I have noted that this implementation bring some box assignments in ssd.pytorch from GPU to CPU. The dataset return preprocessed bboxes (bboxes.shape=[8732, 4]) instead of ground-truth boxes. In my case, transform progress in my costumed dataset is about 10 times slower than one in original pascal voc. That cause my GPUs keep starving for low CPU data processing.

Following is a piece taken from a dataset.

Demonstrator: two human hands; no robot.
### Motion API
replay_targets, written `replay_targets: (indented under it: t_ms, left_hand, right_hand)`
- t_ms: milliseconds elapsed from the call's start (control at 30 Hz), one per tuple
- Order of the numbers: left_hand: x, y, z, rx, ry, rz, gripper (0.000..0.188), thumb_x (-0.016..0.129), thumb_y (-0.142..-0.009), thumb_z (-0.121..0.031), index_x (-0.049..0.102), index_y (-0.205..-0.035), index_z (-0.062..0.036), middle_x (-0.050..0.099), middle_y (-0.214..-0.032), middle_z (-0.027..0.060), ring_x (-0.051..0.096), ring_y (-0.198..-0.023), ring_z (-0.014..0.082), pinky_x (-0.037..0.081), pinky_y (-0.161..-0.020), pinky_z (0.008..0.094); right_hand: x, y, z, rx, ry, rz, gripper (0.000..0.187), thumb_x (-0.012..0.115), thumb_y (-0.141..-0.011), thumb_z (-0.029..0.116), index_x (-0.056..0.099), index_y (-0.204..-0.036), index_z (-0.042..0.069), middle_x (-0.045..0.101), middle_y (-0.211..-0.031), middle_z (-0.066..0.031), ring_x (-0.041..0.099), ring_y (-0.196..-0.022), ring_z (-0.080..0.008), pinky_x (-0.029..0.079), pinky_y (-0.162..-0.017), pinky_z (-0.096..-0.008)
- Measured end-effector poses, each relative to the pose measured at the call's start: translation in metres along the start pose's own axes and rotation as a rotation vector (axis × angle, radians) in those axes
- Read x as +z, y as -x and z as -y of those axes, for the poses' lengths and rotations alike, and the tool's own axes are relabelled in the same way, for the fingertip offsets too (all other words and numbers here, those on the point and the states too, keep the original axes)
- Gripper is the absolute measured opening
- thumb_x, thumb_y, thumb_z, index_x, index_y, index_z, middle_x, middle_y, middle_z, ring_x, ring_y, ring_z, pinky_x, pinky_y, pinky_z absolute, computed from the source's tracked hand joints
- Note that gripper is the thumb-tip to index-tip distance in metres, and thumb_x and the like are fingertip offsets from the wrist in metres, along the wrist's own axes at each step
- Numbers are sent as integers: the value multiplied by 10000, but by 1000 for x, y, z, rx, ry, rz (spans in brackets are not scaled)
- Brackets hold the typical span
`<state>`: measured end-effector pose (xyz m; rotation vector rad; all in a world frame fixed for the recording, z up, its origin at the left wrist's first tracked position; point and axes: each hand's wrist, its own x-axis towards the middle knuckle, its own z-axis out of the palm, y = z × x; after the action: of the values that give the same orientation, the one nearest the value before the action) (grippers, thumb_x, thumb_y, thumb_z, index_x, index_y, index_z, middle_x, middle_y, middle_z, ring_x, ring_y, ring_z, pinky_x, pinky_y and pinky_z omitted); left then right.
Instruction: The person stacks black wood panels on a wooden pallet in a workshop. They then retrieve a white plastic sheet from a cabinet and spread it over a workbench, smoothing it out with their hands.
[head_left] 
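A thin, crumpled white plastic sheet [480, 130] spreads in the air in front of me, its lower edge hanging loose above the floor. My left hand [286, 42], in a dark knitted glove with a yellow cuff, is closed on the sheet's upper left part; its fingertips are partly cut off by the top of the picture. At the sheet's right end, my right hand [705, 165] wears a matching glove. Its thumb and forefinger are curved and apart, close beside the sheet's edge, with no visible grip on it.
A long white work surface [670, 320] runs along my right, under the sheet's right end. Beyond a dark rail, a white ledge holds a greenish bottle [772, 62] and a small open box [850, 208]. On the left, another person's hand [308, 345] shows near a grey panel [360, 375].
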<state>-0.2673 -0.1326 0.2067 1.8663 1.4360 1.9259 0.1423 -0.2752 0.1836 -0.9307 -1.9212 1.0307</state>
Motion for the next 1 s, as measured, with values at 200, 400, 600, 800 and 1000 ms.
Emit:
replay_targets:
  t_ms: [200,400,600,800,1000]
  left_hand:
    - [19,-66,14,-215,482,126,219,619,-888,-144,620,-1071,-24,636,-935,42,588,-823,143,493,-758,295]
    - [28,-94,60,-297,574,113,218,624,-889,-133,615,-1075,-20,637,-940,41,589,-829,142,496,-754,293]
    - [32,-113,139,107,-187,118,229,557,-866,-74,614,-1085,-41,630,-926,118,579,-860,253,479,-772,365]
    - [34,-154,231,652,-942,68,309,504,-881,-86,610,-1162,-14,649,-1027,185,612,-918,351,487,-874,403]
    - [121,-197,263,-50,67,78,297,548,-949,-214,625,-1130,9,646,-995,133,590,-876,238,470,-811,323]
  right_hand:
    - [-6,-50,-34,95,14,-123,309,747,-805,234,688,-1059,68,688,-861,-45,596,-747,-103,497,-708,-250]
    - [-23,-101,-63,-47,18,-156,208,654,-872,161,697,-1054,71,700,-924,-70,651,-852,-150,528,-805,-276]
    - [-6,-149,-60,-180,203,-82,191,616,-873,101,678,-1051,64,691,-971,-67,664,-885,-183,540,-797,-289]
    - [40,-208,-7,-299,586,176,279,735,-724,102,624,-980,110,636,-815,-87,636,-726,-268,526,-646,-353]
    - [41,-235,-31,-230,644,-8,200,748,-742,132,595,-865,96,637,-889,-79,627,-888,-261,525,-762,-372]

I printed the transform time by time library in python3. Here are the contradistinction:
Both transform time calculated by following codes:
t0 = time.time()
if self.transform is not None:
img, bboxes = self.transform(img, bboxes)
t1 = time.time()
delta = t1 - t0
print('sec', delta%60)
In Pascal VOC:
Screen Shot 2019-10-25 at 11 17 02 AM
In my dataset:
Screen Shot 2019-10-25 at 11 18 34 AM
Of cause, I have already check other part's cost time in getitem method, they are pretty much closed, details will not be presented.
The only reason I can directly recall is the different image sizes between two datasets. VOC's image shape is around (375, 500, 3), (500, 334, 3) [cv2.imread, HWC], but my dataset images' size is like (1080, 1920, 3), (1078, 1916, 3), (1500, 2000, 3), which are much bigger than VOC's.
Is there any other possible reason? Transform is kind of too complex for me. Please help me accelerate my dataloader! THINKS!